I should add I do like ICU, Med/Surg and Rehab, I think because it's a more "controlled" environment if that makes sense.

Not to be off topic, but I'll never understand why they move items to the student section when people are clearly asking questions best fielded by people actively working.

Yes! I posted it under the NP section for ideas from working professionals!

Specializes in ER/Trauma.

I've been an ER nurse for 12 years and while I love it, I'm burnt out. I graduated 6 months ago with my FNP and looking at doing primary/walk-in/urgent care. I don't think you can get much more controlled than a PCP office. You have your schedule for the day, see most patients at routine intervals, adjust their medications according to guidelines and protocols, and the ones that come for walk-in visits are all stable with minor complaints - and if there is a major problem you call 911 and ship them off to the ER ;)

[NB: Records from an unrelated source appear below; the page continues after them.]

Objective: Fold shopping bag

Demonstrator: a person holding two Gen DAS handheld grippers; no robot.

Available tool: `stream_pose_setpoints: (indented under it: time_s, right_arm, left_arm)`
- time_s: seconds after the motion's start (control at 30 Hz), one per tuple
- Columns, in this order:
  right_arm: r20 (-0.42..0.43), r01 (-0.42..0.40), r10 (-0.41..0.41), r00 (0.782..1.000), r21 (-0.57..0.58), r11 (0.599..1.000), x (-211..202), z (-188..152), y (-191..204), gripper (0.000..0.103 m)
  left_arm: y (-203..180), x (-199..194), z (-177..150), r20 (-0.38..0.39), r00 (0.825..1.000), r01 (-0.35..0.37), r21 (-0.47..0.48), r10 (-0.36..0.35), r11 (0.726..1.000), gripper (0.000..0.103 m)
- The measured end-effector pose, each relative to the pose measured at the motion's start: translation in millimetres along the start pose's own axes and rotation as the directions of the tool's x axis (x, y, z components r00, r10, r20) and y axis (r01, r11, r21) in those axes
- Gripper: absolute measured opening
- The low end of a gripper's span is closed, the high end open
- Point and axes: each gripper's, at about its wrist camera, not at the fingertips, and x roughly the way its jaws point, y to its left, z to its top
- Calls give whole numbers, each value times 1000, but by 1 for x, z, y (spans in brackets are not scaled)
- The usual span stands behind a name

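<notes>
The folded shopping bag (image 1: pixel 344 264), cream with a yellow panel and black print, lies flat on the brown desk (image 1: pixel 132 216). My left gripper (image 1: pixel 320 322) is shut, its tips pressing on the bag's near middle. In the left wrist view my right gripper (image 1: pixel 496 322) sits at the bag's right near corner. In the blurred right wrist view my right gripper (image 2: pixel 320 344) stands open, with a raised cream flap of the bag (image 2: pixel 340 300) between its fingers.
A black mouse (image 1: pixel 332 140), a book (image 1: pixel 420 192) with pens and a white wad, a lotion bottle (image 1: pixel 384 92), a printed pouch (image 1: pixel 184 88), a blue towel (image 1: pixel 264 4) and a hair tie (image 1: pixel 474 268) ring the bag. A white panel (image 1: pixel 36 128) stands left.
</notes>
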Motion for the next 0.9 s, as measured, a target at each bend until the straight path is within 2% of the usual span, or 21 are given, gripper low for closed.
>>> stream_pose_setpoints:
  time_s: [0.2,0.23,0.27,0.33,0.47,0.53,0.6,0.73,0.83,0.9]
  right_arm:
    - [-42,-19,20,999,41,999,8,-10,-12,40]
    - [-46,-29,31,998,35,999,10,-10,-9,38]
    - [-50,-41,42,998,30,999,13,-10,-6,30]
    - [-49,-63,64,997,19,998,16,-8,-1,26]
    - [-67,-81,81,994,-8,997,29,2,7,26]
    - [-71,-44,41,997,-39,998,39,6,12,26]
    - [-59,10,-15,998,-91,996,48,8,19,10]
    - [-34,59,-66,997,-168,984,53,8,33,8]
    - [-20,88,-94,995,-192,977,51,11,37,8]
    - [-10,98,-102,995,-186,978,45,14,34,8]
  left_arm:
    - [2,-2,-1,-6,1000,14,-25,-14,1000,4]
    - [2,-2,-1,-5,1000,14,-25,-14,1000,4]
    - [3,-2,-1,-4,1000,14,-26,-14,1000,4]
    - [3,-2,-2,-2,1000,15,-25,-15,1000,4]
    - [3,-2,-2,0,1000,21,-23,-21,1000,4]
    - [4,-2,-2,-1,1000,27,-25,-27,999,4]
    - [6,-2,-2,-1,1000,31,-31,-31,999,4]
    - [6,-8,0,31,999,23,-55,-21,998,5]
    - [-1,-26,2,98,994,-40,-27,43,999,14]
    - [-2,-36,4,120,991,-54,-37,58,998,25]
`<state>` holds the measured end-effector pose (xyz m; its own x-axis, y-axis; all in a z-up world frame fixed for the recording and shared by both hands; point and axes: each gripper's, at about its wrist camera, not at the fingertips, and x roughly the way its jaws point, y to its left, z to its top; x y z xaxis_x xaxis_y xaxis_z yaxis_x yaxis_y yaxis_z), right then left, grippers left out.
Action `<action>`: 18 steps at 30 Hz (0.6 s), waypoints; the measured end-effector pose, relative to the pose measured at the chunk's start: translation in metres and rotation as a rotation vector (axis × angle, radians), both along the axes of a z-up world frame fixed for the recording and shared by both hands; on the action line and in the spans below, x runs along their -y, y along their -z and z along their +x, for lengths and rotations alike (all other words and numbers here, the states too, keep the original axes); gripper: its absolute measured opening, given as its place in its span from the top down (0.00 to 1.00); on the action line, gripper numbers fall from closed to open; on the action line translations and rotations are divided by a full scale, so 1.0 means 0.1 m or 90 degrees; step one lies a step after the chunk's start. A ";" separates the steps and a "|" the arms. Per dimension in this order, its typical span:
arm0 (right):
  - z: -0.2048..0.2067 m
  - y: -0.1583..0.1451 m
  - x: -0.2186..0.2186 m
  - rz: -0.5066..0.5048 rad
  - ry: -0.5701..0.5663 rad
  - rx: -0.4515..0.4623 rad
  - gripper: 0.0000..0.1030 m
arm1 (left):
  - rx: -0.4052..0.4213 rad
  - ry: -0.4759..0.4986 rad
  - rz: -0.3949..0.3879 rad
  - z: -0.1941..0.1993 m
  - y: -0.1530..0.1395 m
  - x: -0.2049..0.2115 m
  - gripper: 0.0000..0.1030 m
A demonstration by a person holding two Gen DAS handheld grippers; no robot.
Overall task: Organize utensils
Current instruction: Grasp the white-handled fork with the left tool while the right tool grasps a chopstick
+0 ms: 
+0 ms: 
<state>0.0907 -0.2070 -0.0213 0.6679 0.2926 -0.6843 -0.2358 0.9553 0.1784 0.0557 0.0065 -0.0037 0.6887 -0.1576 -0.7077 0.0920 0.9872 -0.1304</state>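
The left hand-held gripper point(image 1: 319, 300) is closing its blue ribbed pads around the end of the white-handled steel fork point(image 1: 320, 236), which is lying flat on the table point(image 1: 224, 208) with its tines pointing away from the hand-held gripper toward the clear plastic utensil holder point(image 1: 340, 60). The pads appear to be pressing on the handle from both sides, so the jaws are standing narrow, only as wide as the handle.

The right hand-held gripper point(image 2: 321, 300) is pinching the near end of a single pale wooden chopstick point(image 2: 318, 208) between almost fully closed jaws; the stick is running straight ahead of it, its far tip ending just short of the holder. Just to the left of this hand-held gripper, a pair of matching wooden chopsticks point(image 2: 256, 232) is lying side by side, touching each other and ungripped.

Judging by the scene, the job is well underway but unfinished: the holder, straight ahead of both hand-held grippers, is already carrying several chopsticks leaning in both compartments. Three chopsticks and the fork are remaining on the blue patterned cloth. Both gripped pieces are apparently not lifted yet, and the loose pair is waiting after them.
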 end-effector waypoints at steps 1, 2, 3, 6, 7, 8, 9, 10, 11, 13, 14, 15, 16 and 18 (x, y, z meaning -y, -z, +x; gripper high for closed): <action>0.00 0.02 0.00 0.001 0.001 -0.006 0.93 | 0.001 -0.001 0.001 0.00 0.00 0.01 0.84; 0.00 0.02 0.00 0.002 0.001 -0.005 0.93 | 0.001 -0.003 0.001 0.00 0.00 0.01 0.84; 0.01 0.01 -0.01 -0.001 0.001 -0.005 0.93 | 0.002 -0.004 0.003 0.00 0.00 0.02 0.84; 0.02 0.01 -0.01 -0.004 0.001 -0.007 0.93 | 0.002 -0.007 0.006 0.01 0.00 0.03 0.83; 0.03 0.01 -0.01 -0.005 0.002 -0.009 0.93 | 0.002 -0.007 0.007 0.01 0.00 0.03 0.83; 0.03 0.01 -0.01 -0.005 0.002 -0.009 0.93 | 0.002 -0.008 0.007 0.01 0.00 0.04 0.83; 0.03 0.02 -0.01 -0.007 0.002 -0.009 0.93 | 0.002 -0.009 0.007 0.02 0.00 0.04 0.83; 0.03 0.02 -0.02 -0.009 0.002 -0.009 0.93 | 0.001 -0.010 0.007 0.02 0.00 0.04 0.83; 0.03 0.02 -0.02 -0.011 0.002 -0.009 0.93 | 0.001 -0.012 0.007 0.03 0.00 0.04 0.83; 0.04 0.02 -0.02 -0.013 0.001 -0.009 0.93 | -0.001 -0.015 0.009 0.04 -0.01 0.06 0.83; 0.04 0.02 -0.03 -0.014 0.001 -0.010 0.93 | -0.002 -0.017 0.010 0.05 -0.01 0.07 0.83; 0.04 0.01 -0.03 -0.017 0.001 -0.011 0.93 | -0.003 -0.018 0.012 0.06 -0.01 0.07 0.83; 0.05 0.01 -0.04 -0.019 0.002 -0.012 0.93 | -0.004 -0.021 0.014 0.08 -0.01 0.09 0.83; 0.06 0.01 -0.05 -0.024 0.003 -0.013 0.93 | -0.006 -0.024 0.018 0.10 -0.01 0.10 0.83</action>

Specializes in Anesthesia, Pain, Emergency Medicine.

You treat patients based on "guidelines and protocols"? We are professionals and should be treating patients based on current evidence. You are a provider not a technician.

Specializes in Anesthesia, Pain, Emergency Medicine.

BTW, not all PCP clinics get stable walk in. Many rural clinics get fractures, I&Ds, wounds etc. Don't project your small part of the world to FNPs all over.

You treat patients based on "guidelines and protocols"? We are professionals and should be treating patients based on current evidence. You are a provider not a technician.

Guidelines are typically put out with evidence taken into account. AAFP doesn't just decide Willy nilly that abx shouldn't be prescribed for acute bronchitis in a patient with no other comorbid factors for nothing. While not everything should be guideline driven, they are effective and well researched tools in directing care.